**Exercise data:**
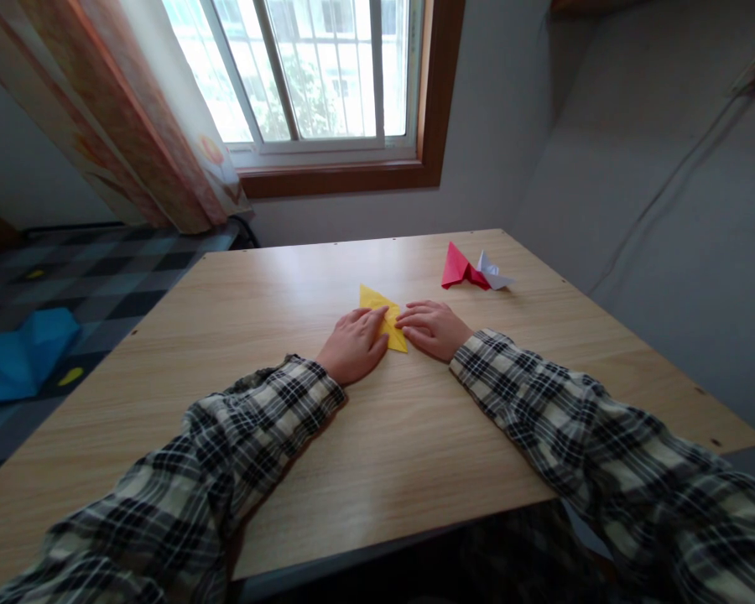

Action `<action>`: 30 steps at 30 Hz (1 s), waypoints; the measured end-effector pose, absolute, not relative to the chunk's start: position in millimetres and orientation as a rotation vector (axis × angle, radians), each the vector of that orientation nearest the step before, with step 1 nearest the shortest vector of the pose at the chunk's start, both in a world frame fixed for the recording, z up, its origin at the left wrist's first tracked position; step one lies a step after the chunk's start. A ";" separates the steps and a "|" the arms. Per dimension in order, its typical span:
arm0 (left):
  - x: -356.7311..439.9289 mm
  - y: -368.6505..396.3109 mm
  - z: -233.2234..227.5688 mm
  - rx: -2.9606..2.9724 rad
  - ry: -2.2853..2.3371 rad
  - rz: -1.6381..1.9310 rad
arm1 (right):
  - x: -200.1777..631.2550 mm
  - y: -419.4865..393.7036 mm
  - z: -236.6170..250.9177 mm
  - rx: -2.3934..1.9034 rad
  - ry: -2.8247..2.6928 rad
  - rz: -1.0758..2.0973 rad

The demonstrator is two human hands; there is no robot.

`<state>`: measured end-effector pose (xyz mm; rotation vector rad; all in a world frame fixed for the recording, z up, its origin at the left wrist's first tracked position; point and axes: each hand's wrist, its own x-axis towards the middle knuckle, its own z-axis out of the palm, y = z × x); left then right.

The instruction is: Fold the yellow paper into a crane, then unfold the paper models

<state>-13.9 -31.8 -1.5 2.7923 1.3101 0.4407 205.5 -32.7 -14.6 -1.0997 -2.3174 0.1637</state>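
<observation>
Yellow folded paper triangle [382, 312] lies flat mid-desk on the pale wooden desk [289, 419], its long axis running from far-left to near-right, tip pointing away. The left hand [354, 344] presses its near-left edge, fingers flat; the right hand [433, 327] touches its right edge, equally near. Beyond the yellow paper to the right sit a red folded paper figure [458, 268] and a white folded paper figure [492, 272].
</observation>
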 end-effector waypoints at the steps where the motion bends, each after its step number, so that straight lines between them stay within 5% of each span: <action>1: -13.8 -31.8 -0.8 2.790 1.309 0.442 | 205.4 -33.0 -14.2 -1.130 -2.311 0.169; 30: -12.7 -35.2 1.5 2.836 1.183 0.520 | 206.2 -30.8 -17.5 -1.481 -2.266 0.089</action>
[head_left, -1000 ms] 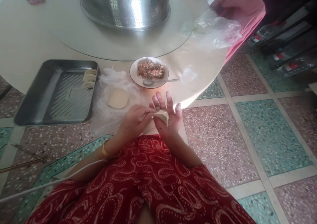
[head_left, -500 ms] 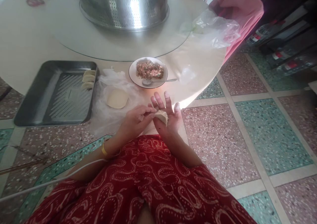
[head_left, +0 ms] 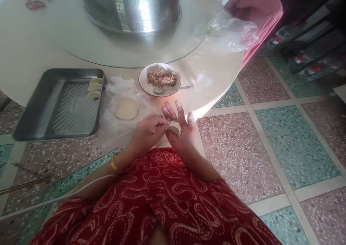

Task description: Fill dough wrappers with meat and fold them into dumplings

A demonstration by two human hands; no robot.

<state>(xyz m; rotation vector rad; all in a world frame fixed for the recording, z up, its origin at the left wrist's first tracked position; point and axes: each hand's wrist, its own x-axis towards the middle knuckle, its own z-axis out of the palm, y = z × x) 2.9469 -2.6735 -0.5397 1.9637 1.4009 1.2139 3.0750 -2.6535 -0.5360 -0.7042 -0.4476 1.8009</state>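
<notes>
While your right hand (head_left: pixel 181 127) lay palm up with the fingers spread wide, a half-folded dumpling (head_left: pixel 175 127) sat in the middle of that palm, right over your lap and just off the counter (head_left: pixel 32 53) edge. Your left hand (head_left: pixel 148 131) was closed in a pinch on the near edge of the dumpling, fingertips pressed on the dough seam, so both hands were on it at once. You could see flour on your right fingertips too.

Just left of your hands, a round stack of dumpling wrappers (head_left: pixel 126 108) sat on a crumpled sheet of clear plastic (head_left: pixel 113 129) hanging over the counter edge. Beyond your fingers was a white bowl of minced filling (head_left: pixel 159 78) with a metal spoon (head_left: pixel 169 88) resting in it, handle pointing right. Off to the left, a metal tray (head_left: pixel 40 108) held three finished dumplings (head_left: pixel 94 88) lined up along its far right corner. Farther back, a big perforated steel colander (head_left: pixel 129 7) stood on a glass turntable (head_left: pixel 81 39), with a clear plastic bag (head_left: pixel 232 32) crumpled near the right side and a pink cloth (head_left: pixel 256 14) just behind it.
</notes>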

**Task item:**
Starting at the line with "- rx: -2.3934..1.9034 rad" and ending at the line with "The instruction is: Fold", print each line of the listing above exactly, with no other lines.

**Exercise answer:**
  - rx: -2.3934..1.9034 rad
  - ry: -2.8247..2.6928 rad
  - rz: -1.0758..2.0973 rad

The demonstrator is two human hands; there is no robot.

`<state>`: measured end-effector pose (xyz mm; rotation vector rad; all in a world frame fixed for the recording, z up, its origin at the left wrist's first tracked position; point and axes: each hand's wrist, its own x-axis towards the middle knuckle, its own z-axis out of the palm, y = z × x); left then right.

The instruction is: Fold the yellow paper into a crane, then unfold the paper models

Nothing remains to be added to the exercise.